Probably the weirdest name in the world of interpretation of symphonic music is the Orchester der Klangverwaltung München; literally, the Orchestra of Sound Administration, Munich. For in fact it merely describes what an orchestra is; to take it as their name indicates a deep-seated desire of the founders to be considered prime examples of that talent.
It was founded by the violinists Andreas Reiner and Josef Kröner in 1997 and they are still with the orchestra as concertmaster and assistant concertmaster. Their aim was and is to "interpret the extraordinary musical conceptions of their Principal Conductor Enoch zu Guttenberg". The hand programme also states that "the members belong to the main symphonic and operatic orchestras, such as the Vienna and Berlin Philharmonics", plus Munich players and others from chamber groups mainly from Germany.
They also inform that they play instruments by great luthiers such as Stradivari, Guarneri, Amati, Guadagnini and Gofriller. Obviously this orchestra assembles itself only in certain periods of the year (probably the Summer months).
The Orchestra paid us a visit some years ago and left a good impression. Of course it came with zu Guttenberg, already known here for his interesting Bach performances with the Neubeuern Choir. In the current visit they are replacing the originally announced debut of the Bruno Walter Symphony Orchestra under Jack Martin Händler, but they have kept the soloist, pianist Stefan Stroissnig (debut).
Perhaps because Stroissnig´s choice was the long "Emperor" Concerto by Bweethoven, the programme was finally overextended. With normal speeds, the initial Beethoven Overture Leonore Nº 3 lasts about 14 minutes, the "Emperor" about 41 and the monumental Bruckner Fourth Symphony, "Romantic", close to an hour. But the conductor made me think of the illustrious but controversial very slow Bruckner presented here years ago by the Munich Philharmonic under Sergiu Celibidache. Indeed, zu Gutteenberg´s Fourth clocked 73 minutes! And if you add that the pianist played a substantive encore (Schubert´s Impromptu Op.90 Nº 4) lasting about seven minutes, we had an unusual total length of two hours and fifteen minutes! Plus the intermission, of course.
No wonder there was a feeling of restlessness as Bruckner´s solemn and grandiose music proceeded. There´s the habitual problem with Bruckner symphonies, that of multiple editorial versions of his symphonies, due to the uniqueness of his style that disconcerted so many of his contemporaries and causes problems even now, and the composer´s easily influenced personality led to numerous revisions.

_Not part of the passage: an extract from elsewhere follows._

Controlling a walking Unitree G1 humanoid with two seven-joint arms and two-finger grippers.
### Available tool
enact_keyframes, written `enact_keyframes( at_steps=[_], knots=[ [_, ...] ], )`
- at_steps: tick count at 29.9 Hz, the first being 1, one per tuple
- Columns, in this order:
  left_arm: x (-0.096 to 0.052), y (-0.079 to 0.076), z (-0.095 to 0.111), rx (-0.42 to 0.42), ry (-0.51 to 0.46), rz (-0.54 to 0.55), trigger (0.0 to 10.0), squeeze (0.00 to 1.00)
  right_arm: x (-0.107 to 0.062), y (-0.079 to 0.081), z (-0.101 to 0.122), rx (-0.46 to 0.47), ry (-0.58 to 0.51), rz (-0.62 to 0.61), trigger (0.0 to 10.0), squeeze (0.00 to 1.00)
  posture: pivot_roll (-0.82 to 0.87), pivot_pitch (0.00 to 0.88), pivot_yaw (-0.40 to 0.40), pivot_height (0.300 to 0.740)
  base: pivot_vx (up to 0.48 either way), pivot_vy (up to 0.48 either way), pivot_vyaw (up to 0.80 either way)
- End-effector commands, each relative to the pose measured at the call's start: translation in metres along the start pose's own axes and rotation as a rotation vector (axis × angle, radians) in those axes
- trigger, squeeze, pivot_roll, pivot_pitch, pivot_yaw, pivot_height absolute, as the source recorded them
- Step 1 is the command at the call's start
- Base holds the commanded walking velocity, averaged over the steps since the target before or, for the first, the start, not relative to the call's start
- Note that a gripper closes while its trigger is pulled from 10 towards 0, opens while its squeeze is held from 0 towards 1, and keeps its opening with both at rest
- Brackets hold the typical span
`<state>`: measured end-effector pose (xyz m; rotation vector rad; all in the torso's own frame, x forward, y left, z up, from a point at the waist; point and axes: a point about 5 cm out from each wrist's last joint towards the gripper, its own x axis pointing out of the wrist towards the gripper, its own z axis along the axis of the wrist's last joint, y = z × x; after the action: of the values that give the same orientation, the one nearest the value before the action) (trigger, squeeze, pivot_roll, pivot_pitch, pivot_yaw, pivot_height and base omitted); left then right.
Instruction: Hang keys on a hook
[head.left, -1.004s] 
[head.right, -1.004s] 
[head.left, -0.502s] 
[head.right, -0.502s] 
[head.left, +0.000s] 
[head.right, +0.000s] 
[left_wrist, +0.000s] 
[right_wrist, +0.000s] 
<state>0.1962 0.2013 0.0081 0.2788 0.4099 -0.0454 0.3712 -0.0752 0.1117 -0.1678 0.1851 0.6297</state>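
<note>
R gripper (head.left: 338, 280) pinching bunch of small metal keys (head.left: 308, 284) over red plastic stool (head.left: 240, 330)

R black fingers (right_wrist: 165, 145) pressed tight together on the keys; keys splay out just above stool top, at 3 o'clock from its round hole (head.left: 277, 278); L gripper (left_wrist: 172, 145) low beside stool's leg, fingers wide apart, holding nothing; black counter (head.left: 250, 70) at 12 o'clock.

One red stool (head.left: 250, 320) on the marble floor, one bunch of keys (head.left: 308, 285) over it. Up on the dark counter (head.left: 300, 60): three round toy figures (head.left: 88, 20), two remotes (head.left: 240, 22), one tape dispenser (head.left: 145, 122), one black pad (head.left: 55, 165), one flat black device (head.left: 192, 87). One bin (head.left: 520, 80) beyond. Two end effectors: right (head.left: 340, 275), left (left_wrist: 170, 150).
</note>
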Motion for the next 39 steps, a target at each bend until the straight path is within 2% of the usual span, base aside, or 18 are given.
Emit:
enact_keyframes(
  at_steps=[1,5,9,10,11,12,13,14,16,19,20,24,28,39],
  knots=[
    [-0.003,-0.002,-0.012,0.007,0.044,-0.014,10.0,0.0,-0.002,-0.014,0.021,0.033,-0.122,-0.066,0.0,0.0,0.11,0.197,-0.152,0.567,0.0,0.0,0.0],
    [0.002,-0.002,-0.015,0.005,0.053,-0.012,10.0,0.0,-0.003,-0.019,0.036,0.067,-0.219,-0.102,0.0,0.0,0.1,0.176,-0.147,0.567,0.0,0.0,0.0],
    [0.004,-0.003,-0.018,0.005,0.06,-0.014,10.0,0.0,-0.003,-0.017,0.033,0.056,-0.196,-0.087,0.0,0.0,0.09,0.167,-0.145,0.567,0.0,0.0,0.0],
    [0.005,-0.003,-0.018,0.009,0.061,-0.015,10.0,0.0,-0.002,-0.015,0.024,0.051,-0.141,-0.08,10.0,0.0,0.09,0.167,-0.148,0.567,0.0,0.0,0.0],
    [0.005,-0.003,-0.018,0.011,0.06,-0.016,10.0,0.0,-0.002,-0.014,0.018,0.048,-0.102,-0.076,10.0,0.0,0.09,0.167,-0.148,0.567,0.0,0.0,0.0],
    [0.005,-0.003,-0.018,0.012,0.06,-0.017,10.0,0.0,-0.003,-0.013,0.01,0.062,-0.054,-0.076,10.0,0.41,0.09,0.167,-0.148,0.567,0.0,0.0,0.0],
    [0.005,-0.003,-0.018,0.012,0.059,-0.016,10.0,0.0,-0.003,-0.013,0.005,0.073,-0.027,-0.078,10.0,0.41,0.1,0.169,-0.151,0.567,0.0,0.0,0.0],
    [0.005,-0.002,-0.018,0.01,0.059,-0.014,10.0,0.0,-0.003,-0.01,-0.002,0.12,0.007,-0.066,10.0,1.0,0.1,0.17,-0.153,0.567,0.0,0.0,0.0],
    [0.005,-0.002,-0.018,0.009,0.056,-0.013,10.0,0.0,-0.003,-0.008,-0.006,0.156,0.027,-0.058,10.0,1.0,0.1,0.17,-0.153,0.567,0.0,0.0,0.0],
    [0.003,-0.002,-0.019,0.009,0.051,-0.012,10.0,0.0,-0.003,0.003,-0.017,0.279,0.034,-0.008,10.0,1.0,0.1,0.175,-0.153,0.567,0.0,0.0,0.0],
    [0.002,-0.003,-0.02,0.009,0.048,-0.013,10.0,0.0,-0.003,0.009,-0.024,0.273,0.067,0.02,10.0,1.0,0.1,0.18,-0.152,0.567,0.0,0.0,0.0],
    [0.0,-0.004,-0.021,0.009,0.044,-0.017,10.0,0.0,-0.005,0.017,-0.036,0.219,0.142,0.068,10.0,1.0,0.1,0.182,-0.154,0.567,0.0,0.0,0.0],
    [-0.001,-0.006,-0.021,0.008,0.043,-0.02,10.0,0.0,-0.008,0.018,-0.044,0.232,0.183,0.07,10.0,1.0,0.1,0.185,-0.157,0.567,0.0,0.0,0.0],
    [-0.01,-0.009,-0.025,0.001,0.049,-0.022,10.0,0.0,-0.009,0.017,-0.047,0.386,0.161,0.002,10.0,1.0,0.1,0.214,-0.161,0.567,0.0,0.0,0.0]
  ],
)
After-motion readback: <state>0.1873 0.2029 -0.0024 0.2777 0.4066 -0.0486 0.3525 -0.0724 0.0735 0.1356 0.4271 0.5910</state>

In this symphony such is particularly the case of the fourth movement, and I well remember the surprise of local music lovers when decades ago the Vienna Symphony under Rozhdestvensky played the original version, so different from the one usually heard.
Nowadays the normal thing is to follow the postwar Nowak edition for the Bruckner Society. My own score is a pre-war relic with no specification, and I had a hard time following it. In BA we´ve heard quite a number of admirable interpretations and they have normally lasted about an hour: Masur with the Gewandhaus, Barenboim with the Chicago, Mehta, Van Otterloo with the Colón Orchestra, Moralt with the Radio del Estado Orchestra... And the same goes for most recordings. But the fact remains that Celibidache (who did other symphonies) was deeply impressive with slow speeds, and zu Guttenberg didn´t convince me in the same degree, although I certainly respect his work.
Was it a matter simply of basic tempi? Well, yes, partly; but what impeded proper flow were the exaggerated silences (they are in the score but not so long) and also some fragments taken too solemnly (yes, "Feierlich" is of the essence in Bruckner, but one mustn´t forget that he thought as an organist and that his peculiar orchestration feels like organ registers in a church). Now, all was done with undoubted honesty, commitment and energy by a very complete musician, and the orchestra is of truly distinguished quality, particularly the brass. Maybe shorter pieces in the First Part would have made this long Bruckner give a less lengthy effect.
I liked the Leonora, it was strong, beethovenian and had reasonable tempi; the only thing was the trumpet fanfare, played not from afar as indicated but from an upper floor of the Coliseo in this Nuova Harmonia concert: it was way too loud though precise.
As the "Emperor" Concerto went on, I had the distinct feeling that it had lacked enough rehearsal, for there were both bad joins and moments where the presence of the orchestral soloists was too dim. Stroissnig, now 29, after some initial hesitations found his best form and showed a good mechanism (fine octaves) and sensitive phrasing in the quieter fragments, but I think his sound is rather small for this concerto, he would have been much better in the Second or in a Mozart.
In fact, I enjoyed his playing very much in the Schubert Impromptu, light, charming, with the right amount of give and take; he had shown little charisma until then, so this is apparently the proper style for him.
All in all, a concert that made me think hard about problems of proper speeds and of the need for intensive rehearsal in concerti.